Em todo o Brasil, 249 bebês vivem com suas mães em presídios

15 de fevereiro, 2018

Situação é semelhante a de Jessica, que dividiu cela com seu filho recém-nascido em SP

(UOL, 15/02/2018 – acesse no site de origem)

Em todo o Brasil, 249 bebês vivem com suas mães dentro de presídios, segundo levantamento do Conselho Nacional de Justiça (CNJ) divulgado em janeiro. Presas, as mães dessas crianças estão em situação semelhante a de Jessica Monteiro, de 24 anos, que passou mais de 24 horas dividindo uma cela com seu filho recém-nascido em São Paulo durante o carnaval. Na quarta-feira, ela foi transferida para a Penintenciária Feminina de Santana, também na capital paulista, equipada com berçário.

Desde março de 2016, o Código de Processo Penal (CPP) permite que o juiz substitua a prisão preventiva de mulheres grávidas e com filhos de até 12 anos por regime domiciliar. Para isso, o magistrado analisa, entre outros critérios, a conduta da presa, a violência do crime, as condições da família de cuidar da criança enquanto a mãe estiver detida. A defesa de Jessica argumenta que ela é ré primária, e que não cometeu um crime violento — ela foi flagrada com quatro porções de maconha escondidas no sutiã, segundo a polícia.

Durante audiência de custódia, o juiz Claudio Salvetti D’Angelo entendeu que a quantidade de drogas apreendida com Jessica e outro homem, que somavam 90 gramas, era muito grande, o que configuraria tráfico. Em seu despacho, escreveu que isso o levava a supor “serem os averiguados portadores de personalidade dotada de acentuada periculosidade”.

Quando a Justiça não concede a liberdade à mulher que está amamentando seu filho recém-nascido, o Estado deve garantir a permanência da criança no estabelecimento prisional até, no máximo, um ano e seis meses, de acordo com resolução do Conselho Nacional de Política Criminal e Penitenciária (CNPCP) de 2009.

Ao todo, 44,7 mil mulheres estão presas no Brasil, cerca de 60% por tráfico de drogas, segundo censo realizado em 2016 pelo Departamento Penitenciário Nacional (Depen).
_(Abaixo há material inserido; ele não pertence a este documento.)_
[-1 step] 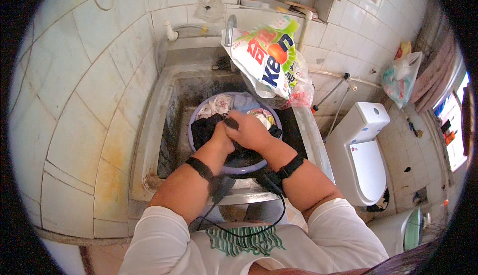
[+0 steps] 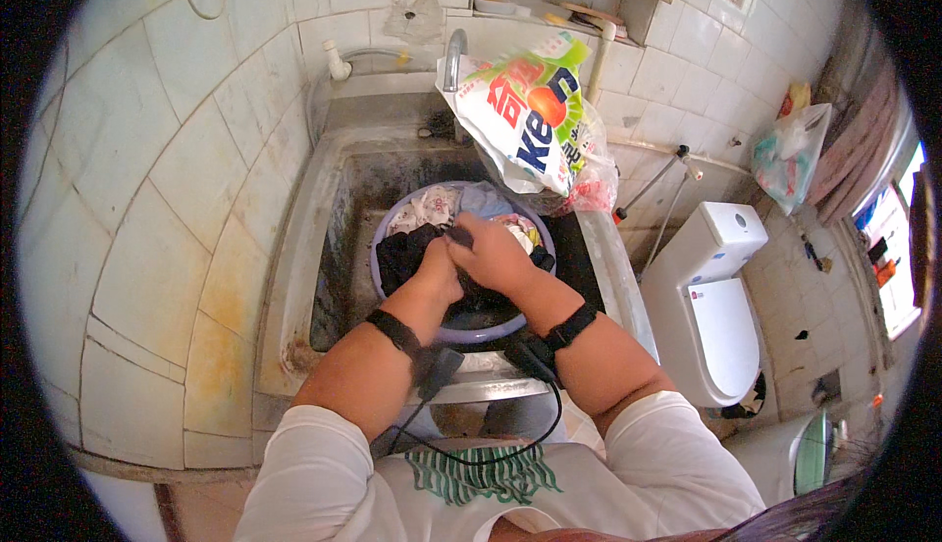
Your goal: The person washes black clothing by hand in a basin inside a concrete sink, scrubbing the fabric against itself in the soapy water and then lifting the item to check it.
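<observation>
Black cloth [image 2: 404, 251] lies in the basin [image 2: 481, 334], a dark bunch of it caught in the right hand [image 2: 494, 253], whose fingers curl around it. The left hand [image 2: 439, 272] presses against the right; its fingers are mostly hidden, so I cannot tell its grip. Lighter clothes [image 2: 424, 211] lie beyond. The basin sits in the sink [image 2: 292, 267].
</observation>
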`<state>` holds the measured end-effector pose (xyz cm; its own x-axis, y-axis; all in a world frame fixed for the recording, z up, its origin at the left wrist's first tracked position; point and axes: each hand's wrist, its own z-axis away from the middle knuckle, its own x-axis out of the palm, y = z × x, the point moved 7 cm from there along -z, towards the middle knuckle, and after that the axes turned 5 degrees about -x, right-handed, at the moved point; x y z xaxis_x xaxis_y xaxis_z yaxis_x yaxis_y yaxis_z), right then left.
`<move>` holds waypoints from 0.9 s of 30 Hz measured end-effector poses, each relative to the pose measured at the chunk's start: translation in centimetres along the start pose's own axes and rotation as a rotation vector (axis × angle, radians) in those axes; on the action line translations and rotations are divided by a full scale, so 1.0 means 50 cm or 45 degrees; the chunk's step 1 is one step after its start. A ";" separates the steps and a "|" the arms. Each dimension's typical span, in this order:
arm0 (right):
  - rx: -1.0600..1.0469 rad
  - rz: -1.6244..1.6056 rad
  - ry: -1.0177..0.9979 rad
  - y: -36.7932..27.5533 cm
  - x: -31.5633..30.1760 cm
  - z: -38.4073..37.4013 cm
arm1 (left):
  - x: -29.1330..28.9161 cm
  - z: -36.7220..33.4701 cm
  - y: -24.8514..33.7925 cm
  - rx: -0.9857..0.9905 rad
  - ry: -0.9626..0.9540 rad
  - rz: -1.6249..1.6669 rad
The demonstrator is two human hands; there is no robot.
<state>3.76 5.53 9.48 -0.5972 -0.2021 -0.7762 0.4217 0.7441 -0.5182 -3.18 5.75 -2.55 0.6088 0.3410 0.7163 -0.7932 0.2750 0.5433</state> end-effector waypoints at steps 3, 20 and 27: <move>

Como a maior parte da população carcerária feminina está em São Paulo, o estado tem também a maior quantidade de mulheres que amamentam seus filhos na cadeia (96) e que estão grávidas (139). No país todo, 373 grávidas estão em prisão preventiva ou cumprindo pena. Em Minas Gerais, a pesquisa do CNJ encontrou 34 lactantes e 22 grávidas. No Rio, são 10 as presas que amamentam seus filhos e 28 as grávidas.

A situação dessas detentas têm sido alvo constante de comentários da ministra do Supremo Tribunal Federal (STF) e presidente do CNJ, ministra Cármen Lúcia. Ela já classificou como “inadmissível”, disse que é um desrespeito à “Lei do Ventre Livre”

— Não quero que nenhum brasileirinho nasça dentro de uma penitenciária. Isso não é condição precária, é de absoluta indignidade — disse a ministra, em janeiro.

‘VIOLAÇÃO DE DIREITOS’

No estudo “Dar à luz na sombra: condições atuais e possibilidades futuras para o exercício da maternidade por mulheres em situação de prisão”, as pesquisadoras Ana Gabriela Mendes Braga e Bruna Angotti identificaram que os “espaços específicos para exercício da maternidade são excepcionais” e que, mesmo em unidades modelo, há “falhas estruturais e conjunturais”.

Publicado em 2015 pelo Instituto de Pesquisa Econômica Aplicada (Ipea), o relatório aponta como uma das saídas para o problema a conversão das prisões para domiciliar. “Concluímos que uma melhor possibilidade de exercício de maternidade ocorrerá sempre fora da prisão e, se a legislação for cumprida, tanto em relação à excepcionalidade da prisão preventiva como no tangente à aplicação da prisão domiciliar, grande parte dos problemas que afetam a mulher no ambiente prisional estarão resolvidos”.

Para o advogado Ariel de Castro Alves, conselheiro do Conselho Estadual de Defesa dos Direitos da Pessoa Humana (Condepe), o caso de Jessica é uma violação aos direitos:

— Ela foi presa com pequena quantidade de drogas, é primária, bons antecedentes, tem um filho de 3 anos e o bebê recém-nascido. Tem direito a prisão domiciliar e a responder pelo crime em liberdade provisória. São flagrantes violações de direitos humanos.